▶ WHAT YOU ARE ASKED TO DO
Your task is to reproduce exactly the lines that run from the beginning of the data through the line where "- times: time" appears.

▶ DATASET EXCERPTS
== Segment start ==

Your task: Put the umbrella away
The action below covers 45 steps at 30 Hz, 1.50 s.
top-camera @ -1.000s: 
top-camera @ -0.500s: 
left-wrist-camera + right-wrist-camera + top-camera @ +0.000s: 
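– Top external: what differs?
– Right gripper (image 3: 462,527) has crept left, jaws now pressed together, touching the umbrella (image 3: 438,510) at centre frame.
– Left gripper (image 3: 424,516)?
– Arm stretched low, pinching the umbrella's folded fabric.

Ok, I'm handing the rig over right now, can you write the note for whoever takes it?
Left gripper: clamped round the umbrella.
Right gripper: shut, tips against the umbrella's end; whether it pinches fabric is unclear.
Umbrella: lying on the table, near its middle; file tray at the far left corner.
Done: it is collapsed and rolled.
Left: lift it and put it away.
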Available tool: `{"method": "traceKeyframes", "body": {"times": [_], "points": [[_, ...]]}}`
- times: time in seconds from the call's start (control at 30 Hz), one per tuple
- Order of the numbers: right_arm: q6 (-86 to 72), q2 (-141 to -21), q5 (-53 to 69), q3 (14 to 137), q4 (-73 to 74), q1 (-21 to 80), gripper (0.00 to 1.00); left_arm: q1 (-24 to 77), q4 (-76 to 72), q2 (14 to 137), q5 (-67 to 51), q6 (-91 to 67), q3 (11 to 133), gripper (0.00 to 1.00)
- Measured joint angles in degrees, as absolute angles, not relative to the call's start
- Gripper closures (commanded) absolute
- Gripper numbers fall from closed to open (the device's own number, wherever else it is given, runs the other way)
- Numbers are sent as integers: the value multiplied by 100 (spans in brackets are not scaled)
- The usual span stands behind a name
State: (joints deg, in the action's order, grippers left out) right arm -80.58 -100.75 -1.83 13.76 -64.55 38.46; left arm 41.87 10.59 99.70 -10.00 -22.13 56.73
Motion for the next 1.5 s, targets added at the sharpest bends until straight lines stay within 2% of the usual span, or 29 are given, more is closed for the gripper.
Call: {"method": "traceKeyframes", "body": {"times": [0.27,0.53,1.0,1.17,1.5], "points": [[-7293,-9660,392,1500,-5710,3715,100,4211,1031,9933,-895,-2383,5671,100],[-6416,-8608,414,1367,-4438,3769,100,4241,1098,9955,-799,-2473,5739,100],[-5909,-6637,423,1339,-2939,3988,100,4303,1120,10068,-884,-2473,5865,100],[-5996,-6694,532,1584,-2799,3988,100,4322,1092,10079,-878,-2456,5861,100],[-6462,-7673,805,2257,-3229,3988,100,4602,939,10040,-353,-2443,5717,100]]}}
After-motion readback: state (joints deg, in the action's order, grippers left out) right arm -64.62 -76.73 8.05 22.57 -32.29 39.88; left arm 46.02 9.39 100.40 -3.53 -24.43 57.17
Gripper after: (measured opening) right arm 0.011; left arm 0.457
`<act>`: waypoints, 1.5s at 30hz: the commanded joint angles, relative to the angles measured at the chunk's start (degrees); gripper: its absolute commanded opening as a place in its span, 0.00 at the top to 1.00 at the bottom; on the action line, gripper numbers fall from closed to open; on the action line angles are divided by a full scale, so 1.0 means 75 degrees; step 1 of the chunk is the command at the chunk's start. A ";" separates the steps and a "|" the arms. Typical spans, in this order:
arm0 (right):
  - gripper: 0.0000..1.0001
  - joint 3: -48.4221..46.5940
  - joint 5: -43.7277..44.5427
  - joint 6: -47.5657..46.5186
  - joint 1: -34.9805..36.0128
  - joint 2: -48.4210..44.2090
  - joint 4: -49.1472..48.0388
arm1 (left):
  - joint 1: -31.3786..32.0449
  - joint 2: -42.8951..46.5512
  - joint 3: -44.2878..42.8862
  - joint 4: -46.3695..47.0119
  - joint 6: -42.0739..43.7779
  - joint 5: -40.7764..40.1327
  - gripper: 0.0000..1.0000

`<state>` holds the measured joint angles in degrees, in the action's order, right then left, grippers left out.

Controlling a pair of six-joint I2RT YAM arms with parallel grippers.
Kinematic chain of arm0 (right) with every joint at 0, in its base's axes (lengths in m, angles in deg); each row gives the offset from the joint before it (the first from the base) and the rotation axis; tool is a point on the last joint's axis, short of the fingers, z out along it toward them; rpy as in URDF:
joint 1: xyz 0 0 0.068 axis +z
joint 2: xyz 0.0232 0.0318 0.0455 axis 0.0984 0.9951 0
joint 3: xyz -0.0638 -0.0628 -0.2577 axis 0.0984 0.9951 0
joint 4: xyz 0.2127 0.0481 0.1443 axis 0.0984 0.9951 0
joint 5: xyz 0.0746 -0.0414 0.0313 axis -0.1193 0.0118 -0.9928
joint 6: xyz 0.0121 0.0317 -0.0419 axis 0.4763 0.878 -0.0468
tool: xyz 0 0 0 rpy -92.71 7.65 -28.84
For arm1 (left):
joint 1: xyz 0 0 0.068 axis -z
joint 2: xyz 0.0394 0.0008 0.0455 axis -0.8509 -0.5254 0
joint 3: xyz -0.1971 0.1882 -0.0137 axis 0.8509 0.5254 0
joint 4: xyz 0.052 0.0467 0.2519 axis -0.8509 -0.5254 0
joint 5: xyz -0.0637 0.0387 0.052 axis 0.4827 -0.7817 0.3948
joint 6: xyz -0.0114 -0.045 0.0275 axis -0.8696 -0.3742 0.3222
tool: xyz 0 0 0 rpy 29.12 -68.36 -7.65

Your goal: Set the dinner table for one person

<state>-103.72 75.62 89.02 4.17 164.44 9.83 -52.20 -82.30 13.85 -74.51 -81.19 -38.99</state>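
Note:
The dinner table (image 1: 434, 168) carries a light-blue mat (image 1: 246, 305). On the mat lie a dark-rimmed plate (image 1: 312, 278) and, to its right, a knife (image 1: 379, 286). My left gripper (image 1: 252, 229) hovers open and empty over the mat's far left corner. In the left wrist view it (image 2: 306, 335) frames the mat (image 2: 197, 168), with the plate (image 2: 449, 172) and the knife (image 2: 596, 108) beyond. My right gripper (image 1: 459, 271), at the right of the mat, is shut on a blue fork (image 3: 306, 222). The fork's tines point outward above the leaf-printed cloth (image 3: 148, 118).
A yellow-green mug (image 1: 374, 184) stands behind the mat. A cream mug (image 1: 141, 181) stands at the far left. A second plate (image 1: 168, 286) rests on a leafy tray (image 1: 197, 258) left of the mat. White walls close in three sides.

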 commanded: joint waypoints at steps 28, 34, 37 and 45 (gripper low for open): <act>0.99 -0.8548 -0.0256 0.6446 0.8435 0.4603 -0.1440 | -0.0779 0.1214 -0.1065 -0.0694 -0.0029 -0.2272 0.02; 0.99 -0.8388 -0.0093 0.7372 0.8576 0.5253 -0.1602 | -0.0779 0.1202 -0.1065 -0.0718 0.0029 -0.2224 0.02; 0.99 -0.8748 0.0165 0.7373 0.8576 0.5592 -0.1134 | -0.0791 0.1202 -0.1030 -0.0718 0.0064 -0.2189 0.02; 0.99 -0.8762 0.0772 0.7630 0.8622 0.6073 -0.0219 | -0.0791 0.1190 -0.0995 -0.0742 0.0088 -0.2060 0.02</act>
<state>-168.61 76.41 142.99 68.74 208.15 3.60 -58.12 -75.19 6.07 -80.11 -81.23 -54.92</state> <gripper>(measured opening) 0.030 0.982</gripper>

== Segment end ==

▶ SOLUTION FOR THIS EXERCISE
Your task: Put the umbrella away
The action below covers 45 steps at 30 Hz, 1.50 s.
top-camera @ -1.000s: 
top-camera @ -0.500s: 
left-wrist-camera + right-wrist-camera + top-camera @ +0.000s: 
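– Top external: what differs?
– Right gripper (image 3: 462,527) has crept left, jaws now pressed together, touching the umbrella (image 3: 438,510) at centre frame.
– Left gripper (image 3: 424,516)?
– Arm stretched low, pinching the umbrella's folded fabric.

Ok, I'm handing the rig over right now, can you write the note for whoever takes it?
Left gripper: clamped round the umbrella.
Right gripper: shut, tips against the umbrella's end; whether it pinches fabric is unclear.
Umbrella: lying on the table, near its middle; file tray at the far left corner.
Done: it is collapsed and rolled.
Left: lift it and put it away.
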Available tool: `{"method": "traceKeyframes", "body": {"times": [_], "points": [[_, ...]]}}`
- times: time in seconds from the call's start (control at 30 Hz), one per tuple

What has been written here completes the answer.